Red Hat recently announced the cooperation with IBM Research to launch the first community project "Project Wisdom", which aims to build intelligent functions and natural language processing capabilities for Ansible and IT automation industries. This project uses artificial intelligence (AI) model to improve the productivity of IT automation developers, and helps IT professionals with different skills and backgrounds to practice and understand IT automation.

According to the survey of IDC, a market research organization, by 2026, 85% of enterprises will combine human skills with AI, machine learning (ML), natural language processing (NLP) and graphic recognition to build forward-looking thinking, and improve the productivity and efficiency of employees by 25%. In addition, technologies such as machine learning, deep learning, natural language processing, graphic recognition and knowledge map are also providing insights, predictions and suggestions that are more accurate and scene-aware.

However, becoming an automation expert requires a lot of effort and resources over time, and needs to explore different fields by using the learning curve. Therefore, the two parties jointly launched Project Wisdom project, which aims to eliminate the gap between Ansible YAML program code and human language. Users can generate program code with correct grammar and automatic functions only by simple English sentences.

Project Wisdom is derived from IBM’s AI basic model "AI for Code". Users only need to input simple English sentences to generate instructions. Project Wisdom then parses sentences and builds automated workflow required by users, and wrITes it in Ansible Playbook form to automatically perform any number of IT tasks.

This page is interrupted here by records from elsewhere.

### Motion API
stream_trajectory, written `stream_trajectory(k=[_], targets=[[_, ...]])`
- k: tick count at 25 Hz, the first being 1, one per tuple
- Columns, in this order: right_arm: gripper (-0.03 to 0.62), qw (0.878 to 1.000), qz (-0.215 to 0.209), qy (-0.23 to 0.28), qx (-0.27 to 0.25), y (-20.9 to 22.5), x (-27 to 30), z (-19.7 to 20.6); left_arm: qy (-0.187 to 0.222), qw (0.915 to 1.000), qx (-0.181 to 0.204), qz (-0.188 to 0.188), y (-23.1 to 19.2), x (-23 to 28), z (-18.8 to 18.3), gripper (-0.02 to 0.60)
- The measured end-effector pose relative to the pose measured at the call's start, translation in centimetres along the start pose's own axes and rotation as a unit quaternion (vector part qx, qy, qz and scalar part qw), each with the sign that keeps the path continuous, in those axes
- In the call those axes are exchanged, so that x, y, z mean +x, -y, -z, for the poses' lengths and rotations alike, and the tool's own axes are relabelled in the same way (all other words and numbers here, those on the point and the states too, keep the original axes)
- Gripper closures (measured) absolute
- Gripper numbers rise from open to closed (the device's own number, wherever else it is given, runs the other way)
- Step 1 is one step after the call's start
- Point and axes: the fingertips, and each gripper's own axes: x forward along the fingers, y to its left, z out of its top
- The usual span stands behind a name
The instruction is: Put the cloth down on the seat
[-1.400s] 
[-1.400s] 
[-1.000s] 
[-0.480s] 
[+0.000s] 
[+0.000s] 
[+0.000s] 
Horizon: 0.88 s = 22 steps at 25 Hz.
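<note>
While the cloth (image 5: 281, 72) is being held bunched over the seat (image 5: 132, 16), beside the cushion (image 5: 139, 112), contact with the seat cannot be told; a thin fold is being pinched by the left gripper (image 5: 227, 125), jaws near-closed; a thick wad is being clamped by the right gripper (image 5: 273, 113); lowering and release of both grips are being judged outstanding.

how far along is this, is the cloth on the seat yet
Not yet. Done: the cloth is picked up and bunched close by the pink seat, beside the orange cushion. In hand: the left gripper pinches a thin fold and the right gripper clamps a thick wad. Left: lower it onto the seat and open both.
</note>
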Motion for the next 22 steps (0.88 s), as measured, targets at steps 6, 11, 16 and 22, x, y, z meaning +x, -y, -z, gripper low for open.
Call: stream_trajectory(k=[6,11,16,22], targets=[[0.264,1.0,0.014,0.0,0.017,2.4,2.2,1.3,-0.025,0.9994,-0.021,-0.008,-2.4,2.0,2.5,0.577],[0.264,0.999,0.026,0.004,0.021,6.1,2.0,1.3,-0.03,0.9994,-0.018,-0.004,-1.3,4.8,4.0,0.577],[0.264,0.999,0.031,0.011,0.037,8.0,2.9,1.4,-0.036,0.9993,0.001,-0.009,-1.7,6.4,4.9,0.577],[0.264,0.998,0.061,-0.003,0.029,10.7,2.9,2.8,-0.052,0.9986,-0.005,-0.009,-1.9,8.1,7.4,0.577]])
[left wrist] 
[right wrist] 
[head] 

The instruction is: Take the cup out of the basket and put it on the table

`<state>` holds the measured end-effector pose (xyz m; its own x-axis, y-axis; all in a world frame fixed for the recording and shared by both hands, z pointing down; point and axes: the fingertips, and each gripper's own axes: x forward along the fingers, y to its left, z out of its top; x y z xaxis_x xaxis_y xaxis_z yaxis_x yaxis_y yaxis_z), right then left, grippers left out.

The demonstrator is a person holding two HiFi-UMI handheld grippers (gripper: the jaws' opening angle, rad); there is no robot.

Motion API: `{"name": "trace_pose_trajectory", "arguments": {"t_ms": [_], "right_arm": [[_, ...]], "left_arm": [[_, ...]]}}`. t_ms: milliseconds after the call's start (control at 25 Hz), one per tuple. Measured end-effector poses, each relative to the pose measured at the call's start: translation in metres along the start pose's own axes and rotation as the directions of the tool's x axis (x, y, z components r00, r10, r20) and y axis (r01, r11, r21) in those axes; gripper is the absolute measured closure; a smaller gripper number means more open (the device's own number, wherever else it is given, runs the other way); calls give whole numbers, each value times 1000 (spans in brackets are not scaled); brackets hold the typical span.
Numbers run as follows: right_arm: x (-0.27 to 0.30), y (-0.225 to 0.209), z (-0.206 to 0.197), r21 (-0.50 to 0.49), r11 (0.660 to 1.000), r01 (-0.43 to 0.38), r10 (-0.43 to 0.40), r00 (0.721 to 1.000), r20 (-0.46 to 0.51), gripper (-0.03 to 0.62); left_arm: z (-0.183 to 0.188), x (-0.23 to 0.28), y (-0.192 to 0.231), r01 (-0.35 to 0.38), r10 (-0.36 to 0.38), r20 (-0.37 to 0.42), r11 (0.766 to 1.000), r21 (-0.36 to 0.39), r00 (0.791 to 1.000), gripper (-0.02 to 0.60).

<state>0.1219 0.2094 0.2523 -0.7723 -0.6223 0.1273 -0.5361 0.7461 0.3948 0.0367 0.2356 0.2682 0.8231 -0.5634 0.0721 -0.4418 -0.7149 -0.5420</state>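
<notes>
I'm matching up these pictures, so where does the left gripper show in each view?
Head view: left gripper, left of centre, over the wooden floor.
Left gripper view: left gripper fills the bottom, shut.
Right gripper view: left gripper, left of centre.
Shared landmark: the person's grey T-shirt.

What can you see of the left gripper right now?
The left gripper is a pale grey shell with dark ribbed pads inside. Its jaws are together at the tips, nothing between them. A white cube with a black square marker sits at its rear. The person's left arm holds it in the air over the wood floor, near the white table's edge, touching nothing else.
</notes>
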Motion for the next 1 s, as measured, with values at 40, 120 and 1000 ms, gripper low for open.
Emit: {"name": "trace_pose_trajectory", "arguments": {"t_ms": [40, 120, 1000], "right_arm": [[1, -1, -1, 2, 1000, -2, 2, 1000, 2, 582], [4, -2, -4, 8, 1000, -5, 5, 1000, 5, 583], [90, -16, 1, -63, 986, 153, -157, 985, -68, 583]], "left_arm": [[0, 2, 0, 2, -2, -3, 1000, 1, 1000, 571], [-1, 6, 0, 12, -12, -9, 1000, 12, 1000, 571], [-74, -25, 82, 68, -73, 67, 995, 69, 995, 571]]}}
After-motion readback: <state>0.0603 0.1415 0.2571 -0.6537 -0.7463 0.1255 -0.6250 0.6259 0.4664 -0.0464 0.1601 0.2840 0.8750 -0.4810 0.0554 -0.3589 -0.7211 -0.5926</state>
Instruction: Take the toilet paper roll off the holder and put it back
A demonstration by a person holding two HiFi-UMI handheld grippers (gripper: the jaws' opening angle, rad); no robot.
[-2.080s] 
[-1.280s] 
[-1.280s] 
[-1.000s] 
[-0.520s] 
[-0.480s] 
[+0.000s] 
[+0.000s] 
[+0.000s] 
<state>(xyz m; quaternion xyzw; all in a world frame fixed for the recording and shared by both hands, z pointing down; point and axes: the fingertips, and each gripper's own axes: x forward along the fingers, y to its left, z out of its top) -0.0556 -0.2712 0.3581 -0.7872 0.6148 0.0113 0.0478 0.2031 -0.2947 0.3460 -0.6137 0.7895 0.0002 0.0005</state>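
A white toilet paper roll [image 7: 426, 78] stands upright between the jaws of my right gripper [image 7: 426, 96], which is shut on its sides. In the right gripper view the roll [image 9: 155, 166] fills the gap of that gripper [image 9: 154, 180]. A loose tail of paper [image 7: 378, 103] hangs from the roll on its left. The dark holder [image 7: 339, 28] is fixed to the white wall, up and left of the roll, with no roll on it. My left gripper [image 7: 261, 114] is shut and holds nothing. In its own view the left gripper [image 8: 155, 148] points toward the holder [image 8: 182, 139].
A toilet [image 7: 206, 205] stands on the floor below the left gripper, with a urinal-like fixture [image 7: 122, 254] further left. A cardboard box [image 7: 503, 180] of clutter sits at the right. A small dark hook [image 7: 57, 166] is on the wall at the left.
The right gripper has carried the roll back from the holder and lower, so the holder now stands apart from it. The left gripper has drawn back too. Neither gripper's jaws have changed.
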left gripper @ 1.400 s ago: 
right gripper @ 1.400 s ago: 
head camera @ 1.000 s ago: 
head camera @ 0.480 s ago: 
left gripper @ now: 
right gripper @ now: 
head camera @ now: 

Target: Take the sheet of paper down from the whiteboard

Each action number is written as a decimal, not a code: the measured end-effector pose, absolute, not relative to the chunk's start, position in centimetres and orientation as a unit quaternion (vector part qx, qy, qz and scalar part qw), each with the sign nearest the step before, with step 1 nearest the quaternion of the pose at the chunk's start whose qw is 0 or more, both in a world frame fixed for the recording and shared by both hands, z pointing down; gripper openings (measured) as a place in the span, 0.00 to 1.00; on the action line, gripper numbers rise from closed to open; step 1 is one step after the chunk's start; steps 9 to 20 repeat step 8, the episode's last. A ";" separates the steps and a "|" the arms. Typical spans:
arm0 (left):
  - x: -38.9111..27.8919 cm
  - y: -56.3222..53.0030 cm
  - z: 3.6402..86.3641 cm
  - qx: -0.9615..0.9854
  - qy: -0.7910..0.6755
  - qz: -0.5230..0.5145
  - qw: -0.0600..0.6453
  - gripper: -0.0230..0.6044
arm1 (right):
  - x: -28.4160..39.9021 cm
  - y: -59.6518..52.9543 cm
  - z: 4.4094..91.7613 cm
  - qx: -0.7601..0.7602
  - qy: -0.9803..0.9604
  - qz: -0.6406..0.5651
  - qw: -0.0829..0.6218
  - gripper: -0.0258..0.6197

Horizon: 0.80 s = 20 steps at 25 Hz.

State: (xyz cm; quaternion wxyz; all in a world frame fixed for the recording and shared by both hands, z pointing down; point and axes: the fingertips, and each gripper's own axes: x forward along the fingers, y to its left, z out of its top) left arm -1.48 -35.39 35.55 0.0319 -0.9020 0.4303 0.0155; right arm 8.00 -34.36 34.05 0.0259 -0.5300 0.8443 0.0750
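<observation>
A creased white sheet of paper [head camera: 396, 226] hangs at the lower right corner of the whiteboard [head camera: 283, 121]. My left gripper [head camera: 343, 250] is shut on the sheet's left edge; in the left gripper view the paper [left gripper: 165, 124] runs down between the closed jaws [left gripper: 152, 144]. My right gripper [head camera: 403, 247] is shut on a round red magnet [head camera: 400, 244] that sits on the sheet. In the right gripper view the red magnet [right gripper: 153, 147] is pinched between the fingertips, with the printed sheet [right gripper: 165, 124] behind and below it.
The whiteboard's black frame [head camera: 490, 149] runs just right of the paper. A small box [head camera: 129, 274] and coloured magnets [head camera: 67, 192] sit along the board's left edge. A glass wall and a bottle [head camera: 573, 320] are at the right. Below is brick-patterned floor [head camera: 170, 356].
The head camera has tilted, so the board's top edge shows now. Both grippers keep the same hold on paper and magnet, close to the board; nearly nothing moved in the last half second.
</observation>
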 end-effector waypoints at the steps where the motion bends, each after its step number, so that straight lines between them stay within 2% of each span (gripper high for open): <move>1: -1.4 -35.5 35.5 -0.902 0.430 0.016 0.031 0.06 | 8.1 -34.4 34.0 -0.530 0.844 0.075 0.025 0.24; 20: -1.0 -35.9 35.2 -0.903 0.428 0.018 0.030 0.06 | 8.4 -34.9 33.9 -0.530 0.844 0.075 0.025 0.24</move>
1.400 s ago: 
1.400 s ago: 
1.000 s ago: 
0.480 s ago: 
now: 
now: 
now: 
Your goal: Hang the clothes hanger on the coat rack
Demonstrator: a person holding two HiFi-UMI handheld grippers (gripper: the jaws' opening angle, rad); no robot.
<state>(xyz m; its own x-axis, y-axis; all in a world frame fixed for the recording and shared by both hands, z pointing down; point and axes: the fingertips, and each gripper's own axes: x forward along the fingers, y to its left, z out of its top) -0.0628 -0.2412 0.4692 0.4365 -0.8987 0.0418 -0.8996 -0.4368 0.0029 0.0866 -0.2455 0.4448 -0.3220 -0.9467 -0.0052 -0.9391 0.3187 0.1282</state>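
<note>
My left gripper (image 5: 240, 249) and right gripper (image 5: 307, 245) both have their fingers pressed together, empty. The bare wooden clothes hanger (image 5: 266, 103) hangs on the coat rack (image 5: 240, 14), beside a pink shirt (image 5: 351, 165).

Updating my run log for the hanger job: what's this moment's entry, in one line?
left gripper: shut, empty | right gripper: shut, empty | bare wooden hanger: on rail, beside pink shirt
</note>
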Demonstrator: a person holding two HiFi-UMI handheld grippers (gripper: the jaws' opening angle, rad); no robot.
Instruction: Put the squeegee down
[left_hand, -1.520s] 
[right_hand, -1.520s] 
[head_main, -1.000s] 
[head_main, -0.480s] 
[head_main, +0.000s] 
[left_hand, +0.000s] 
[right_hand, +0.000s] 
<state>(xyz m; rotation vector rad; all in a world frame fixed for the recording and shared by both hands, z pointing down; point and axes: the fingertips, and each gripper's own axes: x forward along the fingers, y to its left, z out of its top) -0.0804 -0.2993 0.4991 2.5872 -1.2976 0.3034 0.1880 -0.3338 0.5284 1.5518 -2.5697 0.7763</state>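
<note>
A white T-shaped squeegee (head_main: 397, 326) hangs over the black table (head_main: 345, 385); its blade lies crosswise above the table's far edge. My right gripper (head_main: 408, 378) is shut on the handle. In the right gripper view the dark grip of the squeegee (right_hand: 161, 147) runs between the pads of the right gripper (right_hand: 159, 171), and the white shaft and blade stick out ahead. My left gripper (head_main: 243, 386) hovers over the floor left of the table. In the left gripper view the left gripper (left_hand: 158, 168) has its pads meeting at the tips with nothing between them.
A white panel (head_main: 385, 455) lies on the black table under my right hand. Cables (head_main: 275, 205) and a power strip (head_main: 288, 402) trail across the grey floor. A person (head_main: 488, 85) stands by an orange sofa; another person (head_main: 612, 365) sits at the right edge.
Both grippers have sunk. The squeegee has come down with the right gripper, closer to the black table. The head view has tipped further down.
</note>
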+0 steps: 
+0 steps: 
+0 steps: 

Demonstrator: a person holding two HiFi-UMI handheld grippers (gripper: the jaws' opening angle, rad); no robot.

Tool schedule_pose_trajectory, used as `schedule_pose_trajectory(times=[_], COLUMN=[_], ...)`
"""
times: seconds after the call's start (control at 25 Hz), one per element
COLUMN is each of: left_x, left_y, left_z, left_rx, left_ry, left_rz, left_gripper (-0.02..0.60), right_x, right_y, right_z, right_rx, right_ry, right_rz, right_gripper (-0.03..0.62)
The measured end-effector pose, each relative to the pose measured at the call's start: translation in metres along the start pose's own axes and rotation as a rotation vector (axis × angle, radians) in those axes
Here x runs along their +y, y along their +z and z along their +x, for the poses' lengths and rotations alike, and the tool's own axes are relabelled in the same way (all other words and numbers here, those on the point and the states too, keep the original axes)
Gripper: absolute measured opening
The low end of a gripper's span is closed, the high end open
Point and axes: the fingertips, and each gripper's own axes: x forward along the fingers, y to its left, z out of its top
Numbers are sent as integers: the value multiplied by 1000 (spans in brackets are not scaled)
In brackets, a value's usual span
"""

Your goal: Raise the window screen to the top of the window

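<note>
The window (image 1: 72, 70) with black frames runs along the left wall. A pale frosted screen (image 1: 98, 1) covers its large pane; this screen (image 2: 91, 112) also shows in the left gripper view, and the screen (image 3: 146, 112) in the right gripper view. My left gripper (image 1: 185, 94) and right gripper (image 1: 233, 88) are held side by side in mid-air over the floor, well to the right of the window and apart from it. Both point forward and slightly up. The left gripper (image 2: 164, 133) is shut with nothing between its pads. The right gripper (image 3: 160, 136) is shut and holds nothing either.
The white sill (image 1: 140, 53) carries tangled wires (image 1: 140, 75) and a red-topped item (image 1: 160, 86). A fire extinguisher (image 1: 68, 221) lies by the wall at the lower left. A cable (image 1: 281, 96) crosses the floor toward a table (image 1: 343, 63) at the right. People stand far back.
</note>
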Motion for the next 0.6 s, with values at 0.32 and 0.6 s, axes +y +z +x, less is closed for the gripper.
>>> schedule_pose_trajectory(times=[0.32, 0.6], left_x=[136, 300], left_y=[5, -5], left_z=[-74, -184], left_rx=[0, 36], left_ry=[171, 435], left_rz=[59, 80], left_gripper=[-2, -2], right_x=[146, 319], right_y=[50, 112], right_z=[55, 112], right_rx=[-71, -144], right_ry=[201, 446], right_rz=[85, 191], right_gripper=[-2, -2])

At the same time, Project Wisdom can assist the system administrators who usually provide local services, and use natural language to generate Playbook instructions, so as to create, configure and operate across domains in other environments. Developers who are familiar with how to build applications, but are not familiar with their cloud computing configuration, can also use Project Wisdom to improve their proficiency in related fields and realize business transformation. In addition, novices in different departments can immediately produce content without relying on the traditional teaching mode, while still accumulating basic knowledge.

According to Red Hat, unlike other AI-driven program code tools, Project Wisdom does not focus on application development, but helps enterprises solve enterprise IT challenges that have become increasingly complex due to the expansion of hybrid cloud adoption. Enterprises can lower barriers to entry and solve the challenge of gradually expanding skill gap through intelligent solutions.